What is required: Repeat every entry in full. Match each line exactly.

--- Entries shown Enclosed Below ---

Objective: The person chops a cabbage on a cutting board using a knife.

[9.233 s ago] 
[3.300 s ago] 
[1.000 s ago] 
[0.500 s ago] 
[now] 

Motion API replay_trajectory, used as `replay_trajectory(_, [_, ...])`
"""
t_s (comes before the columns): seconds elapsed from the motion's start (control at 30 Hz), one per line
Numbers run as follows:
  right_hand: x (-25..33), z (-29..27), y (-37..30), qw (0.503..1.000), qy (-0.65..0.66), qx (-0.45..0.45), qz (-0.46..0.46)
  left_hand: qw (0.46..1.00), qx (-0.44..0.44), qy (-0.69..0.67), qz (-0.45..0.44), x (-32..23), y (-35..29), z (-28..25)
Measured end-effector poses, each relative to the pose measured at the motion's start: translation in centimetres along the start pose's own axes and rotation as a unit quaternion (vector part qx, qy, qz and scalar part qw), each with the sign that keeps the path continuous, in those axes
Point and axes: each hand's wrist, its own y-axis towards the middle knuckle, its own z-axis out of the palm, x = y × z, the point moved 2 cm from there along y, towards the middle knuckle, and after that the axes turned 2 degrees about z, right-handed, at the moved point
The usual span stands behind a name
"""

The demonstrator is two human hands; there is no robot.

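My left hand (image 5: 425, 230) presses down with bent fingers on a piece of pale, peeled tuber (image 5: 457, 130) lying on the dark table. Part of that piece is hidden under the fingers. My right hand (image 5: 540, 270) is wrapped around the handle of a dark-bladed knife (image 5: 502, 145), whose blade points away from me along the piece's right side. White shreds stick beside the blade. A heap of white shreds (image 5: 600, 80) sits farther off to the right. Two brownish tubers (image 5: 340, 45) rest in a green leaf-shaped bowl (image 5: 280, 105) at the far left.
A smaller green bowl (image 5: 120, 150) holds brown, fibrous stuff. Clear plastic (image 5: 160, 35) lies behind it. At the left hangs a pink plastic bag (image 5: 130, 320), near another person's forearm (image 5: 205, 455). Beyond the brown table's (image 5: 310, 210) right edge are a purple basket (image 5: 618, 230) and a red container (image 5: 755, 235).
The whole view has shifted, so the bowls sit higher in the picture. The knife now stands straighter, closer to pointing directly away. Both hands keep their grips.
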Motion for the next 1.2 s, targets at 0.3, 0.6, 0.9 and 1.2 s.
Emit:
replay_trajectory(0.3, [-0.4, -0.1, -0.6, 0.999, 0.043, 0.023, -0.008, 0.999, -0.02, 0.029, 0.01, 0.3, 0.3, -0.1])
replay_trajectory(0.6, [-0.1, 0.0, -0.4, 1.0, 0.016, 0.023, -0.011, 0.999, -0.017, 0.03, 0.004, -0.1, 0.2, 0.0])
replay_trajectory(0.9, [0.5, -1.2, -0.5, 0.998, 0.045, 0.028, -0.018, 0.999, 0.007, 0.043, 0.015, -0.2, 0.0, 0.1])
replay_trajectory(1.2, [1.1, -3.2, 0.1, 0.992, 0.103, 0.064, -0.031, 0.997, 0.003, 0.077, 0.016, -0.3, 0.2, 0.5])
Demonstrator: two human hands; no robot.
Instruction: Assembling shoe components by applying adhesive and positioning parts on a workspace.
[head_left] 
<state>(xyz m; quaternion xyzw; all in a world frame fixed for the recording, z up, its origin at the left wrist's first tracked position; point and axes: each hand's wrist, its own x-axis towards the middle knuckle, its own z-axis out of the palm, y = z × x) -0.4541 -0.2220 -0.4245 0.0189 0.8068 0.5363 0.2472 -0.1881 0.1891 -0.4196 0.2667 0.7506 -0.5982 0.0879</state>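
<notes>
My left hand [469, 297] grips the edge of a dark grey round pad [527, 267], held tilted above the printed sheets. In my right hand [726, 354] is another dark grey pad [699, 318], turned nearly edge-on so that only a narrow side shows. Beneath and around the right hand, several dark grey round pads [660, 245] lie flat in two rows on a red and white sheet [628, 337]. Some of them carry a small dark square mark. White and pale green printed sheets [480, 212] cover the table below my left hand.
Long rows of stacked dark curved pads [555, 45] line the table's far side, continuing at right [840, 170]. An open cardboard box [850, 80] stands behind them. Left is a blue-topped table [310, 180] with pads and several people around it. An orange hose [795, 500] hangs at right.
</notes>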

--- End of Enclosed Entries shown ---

Written response:
Objective: The person chops a cabbage on a cutting board using a knife.

[9.233 s ago] 
[3.300 s ago] 
[1.000 s ago] 
[0.500 s ago] 
[now] 

Motion API replay_trajectory, used as `replay_trajectory(_, [_, ...])`
"""
t_s (comes before the columns): seconds elapsed from the motion's start (control at 30 Hz), one per line
Numbers run as follows:
  right_hand: x (-25..33), z (-29..27), y (-37..30), qw (0.503..1.000), qy (-0.65..0.66), qx (-0.45..0.45), qz (-0.46..0.46)
  left_hand: qw (0.46..1.00), qx (-0.44..0.44), qy (-0.69..0.67), qz (-0.45..0.44), x (-32..23), y (-35..29), z (-28..25)
Measured end-effector poses, each relative to the pose measured at the motion's start: translation in centimetres along the start pose's own axes and rotation as a unit quaternion (vector part qx, qy, qz and scalar part qw), each with the sign that keeps the path continuous, in those axes
Point and axes: each hand's wrist, its own y-axis towards the middle knuckle, its own z-axis out of the palm, x = y × z, the point moved 2 cm from there along y, towards the middle knuckle, and after that the axes turned 2 degrees about z, right-handed, at the moved point
The usual span stands behind a name
"""

The demonstrator is two human hands; there is no robot.

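My left hand (image 5: 425, 230) presses down with bent fingers on a piece of pale, peeled tuber (image 5: 457, 130) lying on the dark table. Part of that piece is hidden under the fingers. My right hand (image 5: 540, 270) is wrapped around the handle of a dark-bladed knife (image 5: 502, 145), whose blade points away from me along the piece's right side. White shreds stick beside the blade. A heap of white shreds (image 5: 600, 80) sits farther off to the right. Two brownish tubers (image 5: 340, 45) rest in a green leaf-shaped bowl (image 5: 280, 105) at the far left.
A smaller green bowl (image 5: 120, 150) holds brown, fibrous stuff. Clear plastic (image 5: 160, 35) lies behind it. At the left hangs a pink plastic bag (image 5: 130, 320), near another person's forearm (image 5: 205, 455). Beyond the brown table's (image 5: 310, 210) right edge are a purple basket (image 5: 618, 230) and a red container (image 5: 755, 235).
The whole view has shifted, so the bowls sit higher in the picture. The knife now stands straighter, closer to pointing directly away. Both hands keep their grips.
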Motion for the next 1.2 s, targets at 0.3, 0.6, 0.9 and 1.2 s.
Emit:
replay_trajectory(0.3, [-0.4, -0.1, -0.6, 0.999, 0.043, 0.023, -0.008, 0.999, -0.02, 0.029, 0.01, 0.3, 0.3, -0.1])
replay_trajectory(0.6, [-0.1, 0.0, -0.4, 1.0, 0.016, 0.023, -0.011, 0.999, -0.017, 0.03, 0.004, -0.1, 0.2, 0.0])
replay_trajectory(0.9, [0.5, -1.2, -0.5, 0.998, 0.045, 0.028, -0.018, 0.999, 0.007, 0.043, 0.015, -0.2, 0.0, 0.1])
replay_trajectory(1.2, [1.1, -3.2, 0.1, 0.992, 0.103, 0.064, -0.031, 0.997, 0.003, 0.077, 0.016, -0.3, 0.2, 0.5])
Demonstrator: two human hands; no robot.
Instruction: Assembling shoe components by applying adhesive and positioning parts on a workspace.
[head_left] 
<state>(xyz m; quaternion xyzw; all in a world frame fixed for the recording, z up, its origin at the left wrist's first tracked position; point and axes: each hand's wrist, its own x-axis towards the middle knuckle, its own z-axis out of the palm, y = z × x) -0.4541 -0.2220 -0.4245 0.0189 0.8068 0.5363 0.2472 -0.1881 0.1891 -0.4196 0.2667 0.7506 -0.5982 0.0879</state>
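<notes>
My left hand [469, 297] grips the edge of a dark grey round pad [527, 267], held tilted above the printed sheets. In my right hand [726, 354] is another dark grey pad [699, 318], turned nearly edge-on so that only a narrow side shows. Beneath and around the right hand, several dark grey round pads [660, 245] lie flat in two rows on a red and white sheet [628, 337]. Some of them carry a small dark square mark. White and pale green printed sheets [480, 212] cover the table below my left hand.
Long rows of stacked dark curved pads [555, 45] line the table's far side, continuing at right [840, 170]. An open cardboard box [850, 80] stands behind them. Left is a blue-topped table [310, 180] with pads and several people around it. An orange hose [795, 500] hangs at right.
</notes>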

Nothing further is required of the output.